Report every line in the listing that contains the string "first".

---------- DATA SECTION

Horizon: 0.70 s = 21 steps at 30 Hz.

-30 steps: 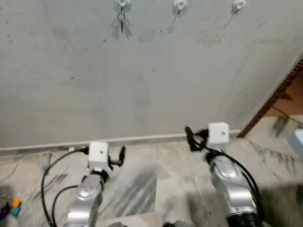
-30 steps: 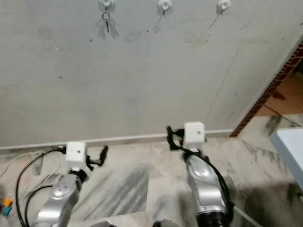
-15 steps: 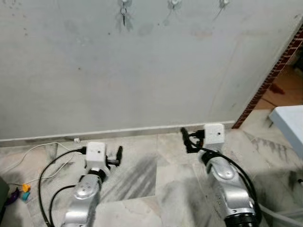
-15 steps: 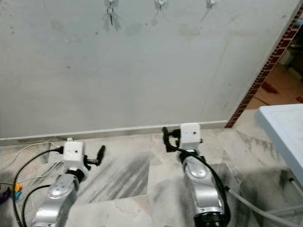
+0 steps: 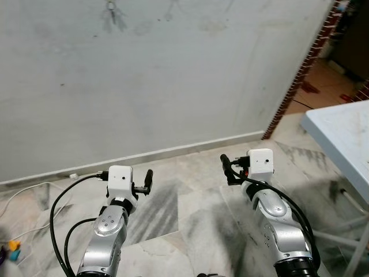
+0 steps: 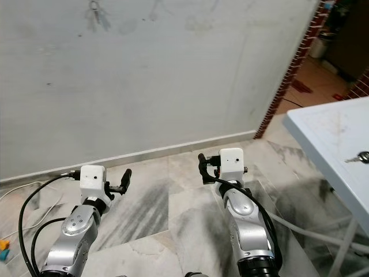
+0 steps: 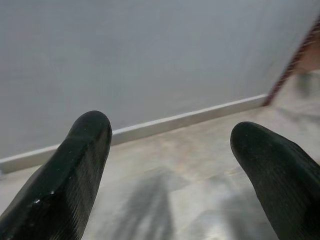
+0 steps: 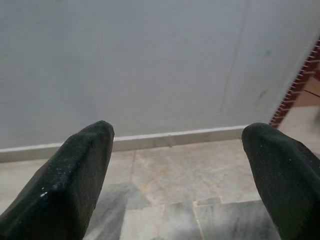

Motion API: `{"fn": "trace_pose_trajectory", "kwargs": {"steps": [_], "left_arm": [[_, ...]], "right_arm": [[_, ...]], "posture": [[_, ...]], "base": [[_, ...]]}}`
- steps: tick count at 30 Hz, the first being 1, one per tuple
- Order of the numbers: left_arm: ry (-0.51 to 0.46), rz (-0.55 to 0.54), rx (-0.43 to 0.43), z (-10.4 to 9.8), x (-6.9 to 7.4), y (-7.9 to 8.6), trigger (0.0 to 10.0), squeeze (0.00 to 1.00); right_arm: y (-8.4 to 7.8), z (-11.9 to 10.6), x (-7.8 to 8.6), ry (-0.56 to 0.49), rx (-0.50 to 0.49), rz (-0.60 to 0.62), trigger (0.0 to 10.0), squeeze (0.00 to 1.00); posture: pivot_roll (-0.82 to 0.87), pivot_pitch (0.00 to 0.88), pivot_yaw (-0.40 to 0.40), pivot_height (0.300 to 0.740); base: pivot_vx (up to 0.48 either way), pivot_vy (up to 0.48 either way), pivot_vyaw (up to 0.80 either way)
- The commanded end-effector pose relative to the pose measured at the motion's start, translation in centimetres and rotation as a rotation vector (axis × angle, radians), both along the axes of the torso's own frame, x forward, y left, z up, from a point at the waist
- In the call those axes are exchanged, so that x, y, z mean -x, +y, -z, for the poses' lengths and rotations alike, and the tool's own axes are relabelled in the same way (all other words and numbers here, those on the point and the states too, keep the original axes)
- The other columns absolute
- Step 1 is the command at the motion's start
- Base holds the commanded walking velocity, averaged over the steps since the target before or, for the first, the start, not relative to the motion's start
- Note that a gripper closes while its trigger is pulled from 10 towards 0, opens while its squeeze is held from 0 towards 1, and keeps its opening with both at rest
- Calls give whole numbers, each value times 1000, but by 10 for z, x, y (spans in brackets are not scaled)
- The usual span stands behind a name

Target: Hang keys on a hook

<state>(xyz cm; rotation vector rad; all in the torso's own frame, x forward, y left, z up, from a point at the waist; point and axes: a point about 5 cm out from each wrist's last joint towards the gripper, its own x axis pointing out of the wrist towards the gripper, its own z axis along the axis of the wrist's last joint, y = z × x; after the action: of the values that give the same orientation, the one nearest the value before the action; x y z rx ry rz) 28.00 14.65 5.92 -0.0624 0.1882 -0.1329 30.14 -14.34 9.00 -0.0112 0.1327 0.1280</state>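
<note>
Both sets of jaws stand wide apart and empty: the left gripper (image 5: pixel 147 176) and right gripper (image 5: pixel 225 164) are held low over the marble floor (image 5: pixel 190 202), facing the grey wall (image 5: pixel 173 75). A key (image 6: pixel 358 156) lies on the white worktop (image 6: pixel 323 133) to the robot's right, well apart from the right gripper. At the wall's top edge another bunch of keys (image 5: pixel 110 7) hangs, its hook cut off by the frame. The task looks to be at its fetching stage: the next move calls for a turn toward the worktop and a pinch on the key. Since a second ago the view has swung right, bringing the worktop in and pushing the hooks out of sight.
</note>
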Motion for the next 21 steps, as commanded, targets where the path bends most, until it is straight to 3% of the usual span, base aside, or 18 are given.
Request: {"fn": "trace_pose_trajectory", "kwargs": {"steps": [1,12,14,21], "left_arm": [[-17,12,46,-8,-3,-1,10000,0],[-33,63,89,-11,-5,-6,10000,0],[-73,87,69,-13,-4,-6,10000,0],[-49,73,54,-10,-3,-6,10000,0]], "right_arm": [[-2,-1,-2,5,-9,11,10000,0],[-3,-1,-2,4,-7,20,10000,0],[-3,-1,-2,5,-9,20,10000,0],[0,-2,-2,-11,-25,26,10000,0]], "posture": [[-18,100,-1,740],[-19,96,3,740],[-14,97,3,740],[-8,87,9,740]], "base": [[0,0,-763],[0,0,-759],[0,0,-750],[0,0,-746]]}}
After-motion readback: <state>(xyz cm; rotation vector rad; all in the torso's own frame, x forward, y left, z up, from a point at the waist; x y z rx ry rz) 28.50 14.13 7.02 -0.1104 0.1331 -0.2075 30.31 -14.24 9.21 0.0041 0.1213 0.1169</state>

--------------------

• RESPONSE TO THIS EXERCISE:
- steps: tick count at 30 Hz, the first being 1, one per tuple
- Base holds the commanded walking velocity, averaged over the steps since the target before or, for the first, the start, not relative to the motion's start

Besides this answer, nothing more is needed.